Test Framework & Organization

Homebrew uses RSpec as its primary testing framework with comprehensive unit and integration tests. Tests are organized in Library/Homebrew/test/ with files following the *_spec.rb naming convention. The test suite includes OS-specific tests (macOS, Linux) and generic tests that run on all platforms.

Running Tests Locally

Use brew tests to execute the test suite with various options:

brew tests                    # Run all tests
brew tests --online          # Include network-dependent tests
brew tests --generic         # Run only OS-agnostic tests
brew tests --changed         # Test only files changed from main
brew tests --only=cmd/install  # Run specific test file
brew tests --coverage        # Generate code coverage reports
brew tests --no-parallel     # Run tests serially (default: parallel)

Test Configuration & Helpers

The spec_helper.rb file configures RSpec with:

  • Random test ordering to catch hidden dependencies
  • Strict error handling (deprecations, warnings treated as errors)
  • Timeout enforcement (60s default, 120s for integration tests)
  • Automatic cleanup between tests (environment, files, caches)
  • Test helpers for formulas, casks, fixtures, and temporary directories
  • Conditional skipping based on OS, network, CI environment, and tool availability

Test helpers include needs_macos, needs_linux, needs_network, needs_ci, needs_java, needs_python, and others to skip tests when prerequisites aren't met.

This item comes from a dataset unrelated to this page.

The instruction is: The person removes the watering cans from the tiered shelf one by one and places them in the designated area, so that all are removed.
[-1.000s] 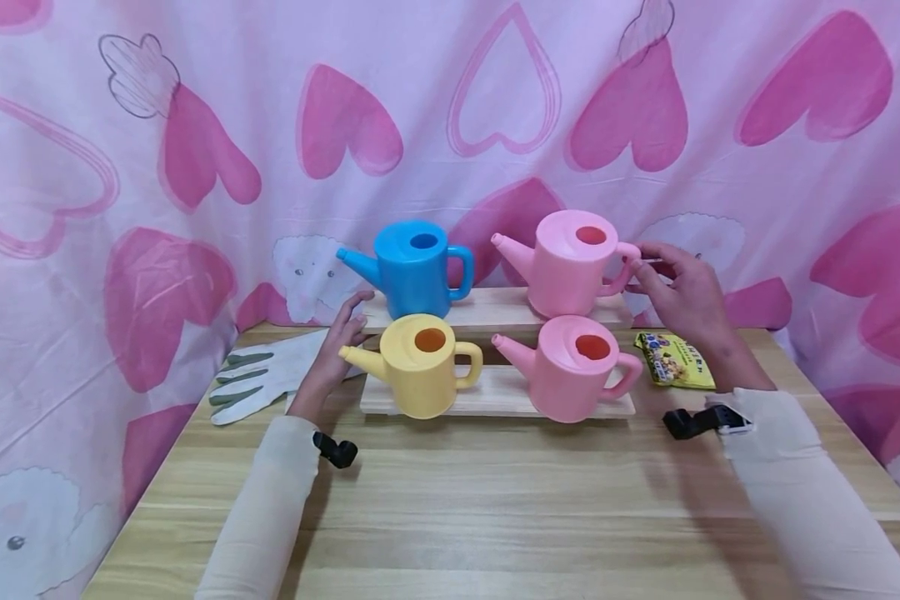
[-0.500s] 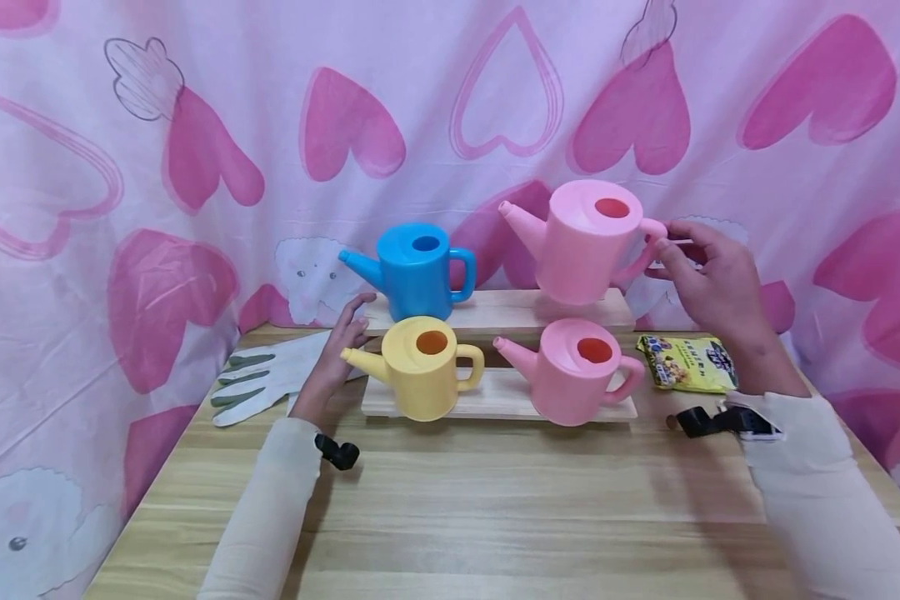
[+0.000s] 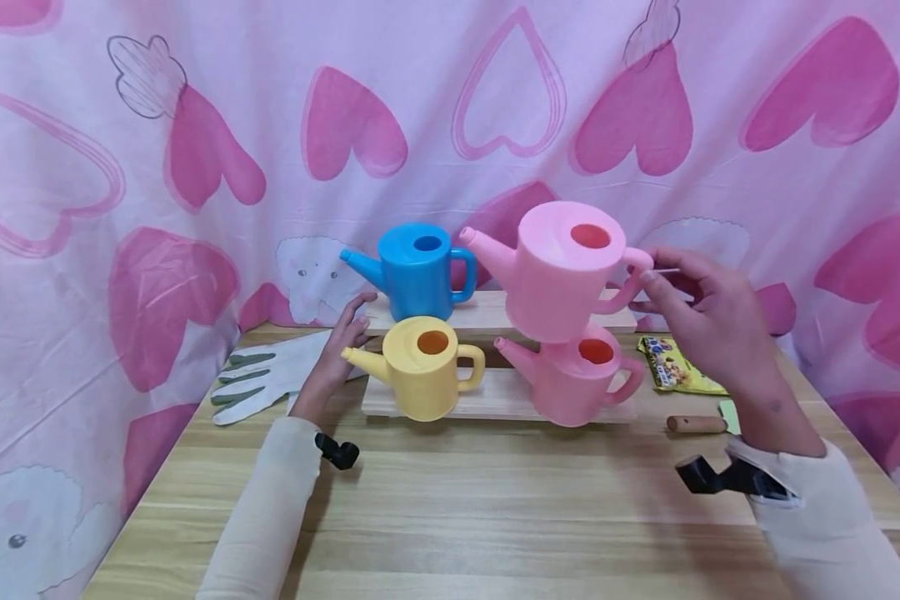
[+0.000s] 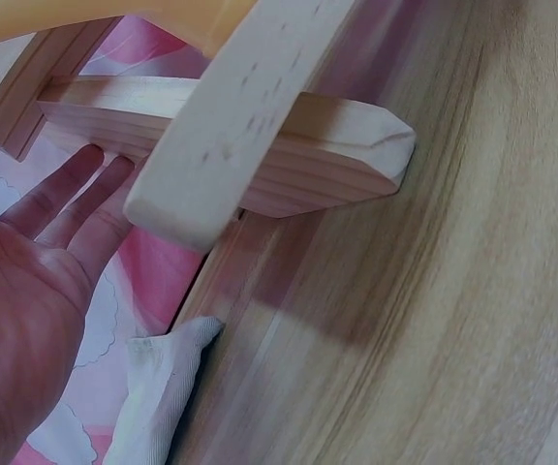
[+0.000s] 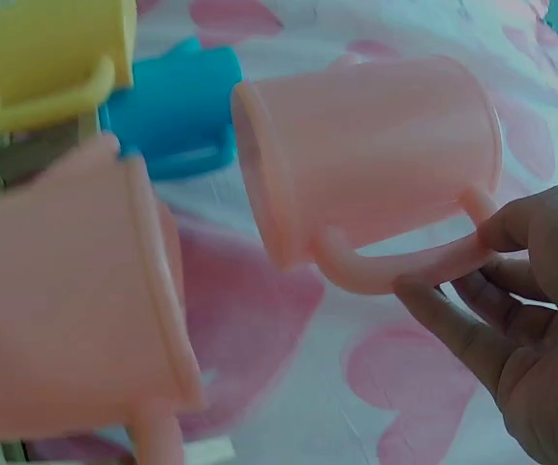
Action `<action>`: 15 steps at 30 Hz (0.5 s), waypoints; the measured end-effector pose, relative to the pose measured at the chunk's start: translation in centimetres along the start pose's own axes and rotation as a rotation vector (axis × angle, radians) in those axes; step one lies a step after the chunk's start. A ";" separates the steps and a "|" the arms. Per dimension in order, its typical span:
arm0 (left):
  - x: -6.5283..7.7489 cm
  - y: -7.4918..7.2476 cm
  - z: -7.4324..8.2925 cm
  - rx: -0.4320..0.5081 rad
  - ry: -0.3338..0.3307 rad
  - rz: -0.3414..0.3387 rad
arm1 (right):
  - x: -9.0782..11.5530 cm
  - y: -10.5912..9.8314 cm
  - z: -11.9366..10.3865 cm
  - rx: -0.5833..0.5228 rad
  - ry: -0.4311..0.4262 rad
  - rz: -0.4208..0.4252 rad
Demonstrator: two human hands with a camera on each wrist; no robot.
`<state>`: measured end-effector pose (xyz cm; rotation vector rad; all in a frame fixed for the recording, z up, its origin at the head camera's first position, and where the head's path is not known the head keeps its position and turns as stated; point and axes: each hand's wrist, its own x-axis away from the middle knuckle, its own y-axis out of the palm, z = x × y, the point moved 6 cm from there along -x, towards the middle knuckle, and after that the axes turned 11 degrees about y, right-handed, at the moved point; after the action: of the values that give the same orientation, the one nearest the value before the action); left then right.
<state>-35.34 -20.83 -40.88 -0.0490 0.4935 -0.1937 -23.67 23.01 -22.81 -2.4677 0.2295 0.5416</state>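
Observation:
My right hand [image 3: 708, 312] pinches the handle of a pink watering can [image 3: 562, 271], held in the air above the wooden two-tier stand [image 3: 487, 310]. In the right wrist view thumb and fingers grip that handle, and the can [image 5: 376, 145] touches no shelf. On the lower tier stand a second pink watering can [image 3: 570, 387], partly covered by the raised one, and a yellow watering can [image 3: 423, 379]. A blue watering can [image 3: 416, 275] is on the upper tier. My left hand [image 3: 337, 346] lies at the stand's left end, its extended fingers [image 4: 85, 199] against the wood.
White-and-green gloves [image 3: 270, 375] lie left of the stand. To the right are a yellow packet [image 3: 678, 367] and a small wooden-handled tool [image 3: 697, 424], partly behind my right wrist. A pink heart-patterned cloth [image 3: 360, 125] hangs behind the wooden table [image 3: 495, 517].
My right hand has lifted the pink watering can off the upper tier, then brought it forward and lower, over the pink can below. The tool has come into view. The left hand stays put.

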 end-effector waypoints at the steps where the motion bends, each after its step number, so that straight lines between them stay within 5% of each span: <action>1: 0.0 0.0 0.0 -0.003 0.000 -0.002 | 0.4 0.2 -0.2 -0.008 -0.007 -0.012; 9: 0.0 0.2 -0.1 0.003 -0.018 -0.007 | 3.0 1.8 -1.5 -0.028 -0.098 -0.103; 15: 0.1 0.0 -0.1 -0.024 -0.042 -0.003 | 4.4 4.2 -2.4 -0.120 -0.147 -0.246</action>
<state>-35.35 -20.85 -41.04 -0.0773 0.4538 -0.1890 -20.14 18.07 -25.08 -2.5083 -0.1679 0.6414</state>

Parallel Testing & Performance

Tests run in parallel by default using parallel_rspec. The framework:

  • Distributes tests across CPU cores for faster execution
  • Tracks runtime per test file to balance load across processes
  • Stores logs in HOMEBREW_CACHE/parallel_runtime_rspec.log
  • Supports profiling with --profile N to identify slow tests
  • Uses --stackprof, --vernier, or --ruby-prof for detailed performance analysis

Coverage & CI Integration

SimpleCov generates code coverage reports when --coverage is passed. Coverage configuration:

  • Tracks both line and branch coverage
  • Merges results from parallel processes and integration tests
  • Outputs HTML and Cobertura XML formats
  • Filters test code, vendor code, and OS-specific files
  • Supports subprocesses via enable_for_subprocesses

GitHub Actions CI runs tests across multiple configurations:

- tests (online): Full test suite with network access
- tests (generic OS): Platform-agnostic tests
- tests (Linux): Linux-specific tests
- tests (macOS): macOS-specific tests

Test-Bot for Formula Validation

brew test-bot provides comprehensive formula testing in CI environments (GitHub Actions only):

  • Validates formula syntax and structure
  • Installs and tests formulas
  • Builds bottles (binary packages)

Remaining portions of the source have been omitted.